REQUIRED WORK
Beginning with the line that holds "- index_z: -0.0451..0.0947", copy each line through the end of the material below, exactly and with no pictures.

--- PROVIDED DATA Enclosed Below ---

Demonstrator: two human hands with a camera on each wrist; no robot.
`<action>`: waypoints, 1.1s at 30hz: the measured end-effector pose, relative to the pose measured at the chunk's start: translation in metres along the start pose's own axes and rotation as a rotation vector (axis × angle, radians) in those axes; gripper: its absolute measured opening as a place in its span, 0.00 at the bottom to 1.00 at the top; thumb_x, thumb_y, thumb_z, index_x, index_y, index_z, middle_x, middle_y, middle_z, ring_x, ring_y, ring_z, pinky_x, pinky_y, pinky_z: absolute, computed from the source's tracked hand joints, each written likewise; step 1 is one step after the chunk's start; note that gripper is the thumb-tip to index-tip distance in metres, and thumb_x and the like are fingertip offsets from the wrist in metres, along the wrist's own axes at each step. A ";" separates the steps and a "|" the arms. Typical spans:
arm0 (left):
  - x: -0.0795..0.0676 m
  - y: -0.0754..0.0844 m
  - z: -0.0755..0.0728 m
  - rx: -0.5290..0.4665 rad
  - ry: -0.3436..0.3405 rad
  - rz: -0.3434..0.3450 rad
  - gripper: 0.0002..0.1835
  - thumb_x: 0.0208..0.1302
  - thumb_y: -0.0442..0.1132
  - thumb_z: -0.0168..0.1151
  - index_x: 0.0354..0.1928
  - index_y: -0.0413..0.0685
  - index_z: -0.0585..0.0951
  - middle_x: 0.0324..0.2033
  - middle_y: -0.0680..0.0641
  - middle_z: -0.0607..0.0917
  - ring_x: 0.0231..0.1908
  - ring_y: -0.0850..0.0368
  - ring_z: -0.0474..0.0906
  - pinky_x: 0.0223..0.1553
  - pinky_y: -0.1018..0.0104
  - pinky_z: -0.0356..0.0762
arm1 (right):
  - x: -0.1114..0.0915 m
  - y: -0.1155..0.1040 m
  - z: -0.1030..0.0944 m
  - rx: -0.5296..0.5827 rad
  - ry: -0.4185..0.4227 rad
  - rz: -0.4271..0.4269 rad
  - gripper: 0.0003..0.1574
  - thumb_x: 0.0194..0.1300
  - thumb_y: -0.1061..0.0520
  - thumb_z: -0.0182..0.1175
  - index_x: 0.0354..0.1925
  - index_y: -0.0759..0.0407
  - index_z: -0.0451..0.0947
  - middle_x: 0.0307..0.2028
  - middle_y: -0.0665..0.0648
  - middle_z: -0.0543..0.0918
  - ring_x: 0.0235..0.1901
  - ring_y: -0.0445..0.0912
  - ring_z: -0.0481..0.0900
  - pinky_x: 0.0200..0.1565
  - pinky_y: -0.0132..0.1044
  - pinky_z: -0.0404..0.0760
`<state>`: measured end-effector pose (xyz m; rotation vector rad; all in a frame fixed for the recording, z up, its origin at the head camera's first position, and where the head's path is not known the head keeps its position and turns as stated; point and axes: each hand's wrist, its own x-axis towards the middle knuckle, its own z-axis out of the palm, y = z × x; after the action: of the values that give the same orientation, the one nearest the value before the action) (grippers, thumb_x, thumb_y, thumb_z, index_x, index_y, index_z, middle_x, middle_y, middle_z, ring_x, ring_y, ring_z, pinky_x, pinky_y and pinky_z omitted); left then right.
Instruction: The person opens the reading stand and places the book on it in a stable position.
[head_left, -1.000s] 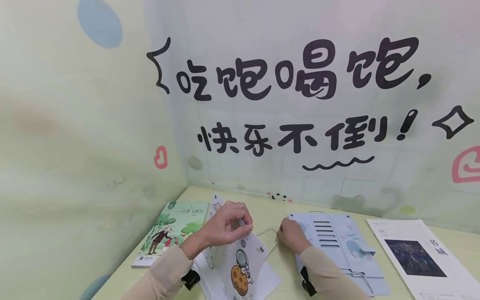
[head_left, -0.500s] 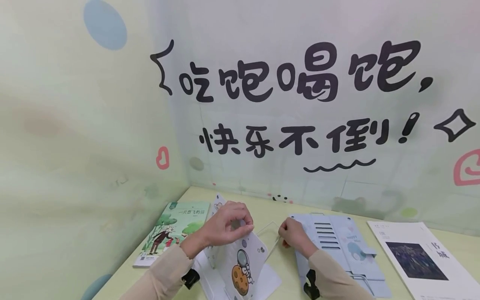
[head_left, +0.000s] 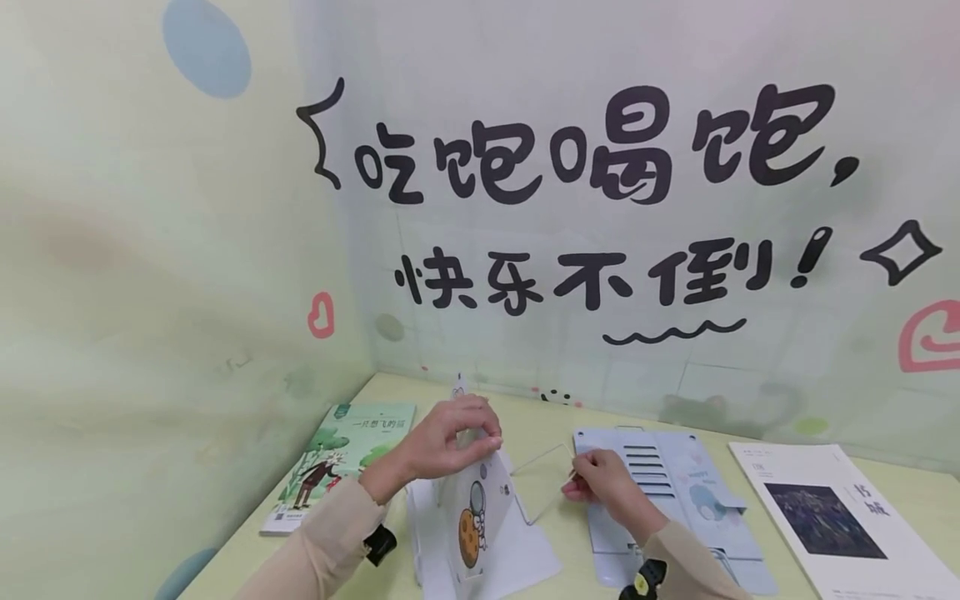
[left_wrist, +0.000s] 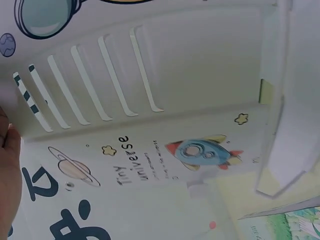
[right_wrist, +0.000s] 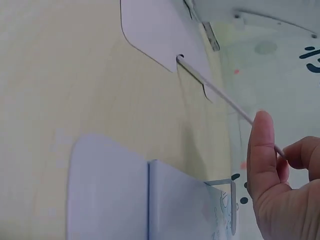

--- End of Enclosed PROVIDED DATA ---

REPLY TO THE EXERCISE
  - index_z: -0.0451..0.0947
  - middle_x: 0.0307..0.2028
  - middle_y: -0.0665..0.0648
  - middle_z: -0.0543..0.0918
  - ring_x: 0.0235..0.1901
  - ring_y: -0.0445..0.0912
  - ring_z: -0.0481..0.0900
  - pinky_x: 0.0200..0.1565
  - pinky_y: -0.0132..0.1044
  - pinky_z: -0.0404..0.0760
`<state>`: measured end-effector pose (xyz m; rotation vector rad; all in a frame fixed for the recording, z up, its origin at the head camera's first position, and where the head's path is not known the head keeps its position and turns as stated; point and axes: each hand's wrist, its own x-axis towards the middle knuckle, its own z-axis out of the palm, y = z × x; after the action: of the values that give the same orientation, the one nearest the value before the action) (grippers, thumb_x, thumb_y, thumb_z, index_x, index_y, index_z, middle_x, middle_y, middle_z, ring_x, ring_y, ring_z, pinky_x, pinky_y and pinky_z omitted); left then right.
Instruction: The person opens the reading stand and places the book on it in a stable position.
[head_left, -1.000s] 
[head_left, -0.500s] 
[head_left, +0.000s] 
[left_wrist, +0.000s] 
[right_wrist, +0.000s] 

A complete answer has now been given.